DIRECTIONS: Transcribe the listing that follows in full, omitting pictures.

INFORMATION SUPPLIED Block Start

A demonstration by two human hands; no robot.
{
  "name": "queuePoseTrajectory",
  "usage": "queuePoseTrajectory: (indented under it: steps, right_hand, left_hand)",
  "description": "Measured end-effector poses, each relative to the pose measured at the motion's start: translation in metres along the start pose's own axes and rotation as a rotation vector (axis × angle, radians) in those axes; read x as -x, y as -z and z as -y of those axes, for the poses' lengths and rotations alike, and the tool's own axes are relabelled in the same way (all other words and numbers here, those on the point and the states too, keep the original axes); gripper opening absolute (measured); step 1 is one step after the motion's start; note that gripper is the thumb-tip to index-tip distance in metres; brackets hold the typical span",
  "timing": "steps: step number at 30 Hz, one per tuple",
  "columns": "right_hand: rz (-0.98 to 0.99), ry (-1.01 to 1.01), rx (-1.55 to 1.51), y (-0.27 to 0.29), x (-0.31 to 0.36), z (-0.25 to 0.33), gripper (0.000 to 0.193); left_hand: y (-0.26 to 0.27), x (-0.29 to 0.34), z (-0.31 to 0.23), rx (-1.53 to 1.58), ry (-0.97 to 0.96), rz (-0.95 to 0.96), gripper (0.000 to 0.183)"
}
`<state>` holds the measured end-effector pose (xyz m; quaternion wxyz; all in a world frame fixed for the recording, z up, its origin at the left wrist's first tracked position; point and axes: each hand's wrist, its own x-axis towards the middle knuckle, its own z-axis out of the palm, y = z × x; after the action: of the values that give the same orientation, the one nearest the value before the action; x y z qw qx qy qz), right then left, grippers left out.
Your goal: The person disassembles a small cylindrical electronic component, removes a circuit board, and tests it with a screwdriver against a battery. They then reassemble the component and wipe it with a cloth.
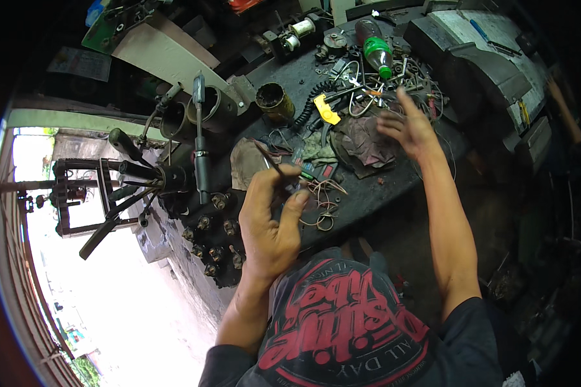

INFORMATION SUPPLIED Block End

SOLUTION TO THE EXERCISE:
A demonstration by two human hands; no robot.
{
  "name": "queuePoseTrajectory",
  "usage": "queuePoseTrajectory: (indented under it: steps, right_hand, left_hand)",
  "description": "Measured end-effector poses, each relative to the pose measured at the motion's start: translation in metres along the start pose's own axes and rotation as a rotation vector (axis × angle, radians) in those axes; read x as -x, y as -z and z as -y of those axes, for the poses' lengths and rotations alike, and the tool's own axes are relabelled in the same way (all other words and numbers here, those on the point and the states too, keep the original axes); gripper opening absolute (measured); step 1 is one step after the motion's start; note that gripper is the thumb-tip to index-tip distance in metres; brackets hold the typical span",
  "timing": "steps: step number at 30 Hz, one per tuple",
  "columns": "right_hand: rz (-0.98 to 0.99), ry (-1.01 to 1.01), rx (-1.55 to 1.51), y (-0.27 to 0.29), x (-0.31 to 0.36), z (-0.25 to 0.33), gripper (0.000 to 0.193); left_hand: y (-0.26 to 0.27), x (-0.29 to 0.34), z (-0.31 to 0.23), rx (-1.53 to 1.58), ry (-0.97 to 0.96), rz (-0.95 to 0.96), gripper (0.000 to 0.183)"
}
`<state>` holds the measured end-effector pose (xyz m; quaternion wxyz; all in a world frame fixed for the recording, z up, its origin at the left wrist's first tracked position; point and axes: each hand's wrist, its own x-axis towards the middle knuckle, its own z-axis out of the palm, y = z × x; after the action: of the values that give the same orientation, the one nearest the value before the action; x y z qw qx qy qz), right then left, grippers left out.
Your goal: The person disassembles a small cylindrical electronic component, removes a circuit board, and tests it with a screwdriver against a battery. They then reassemble the component and wipe it with a cloth.

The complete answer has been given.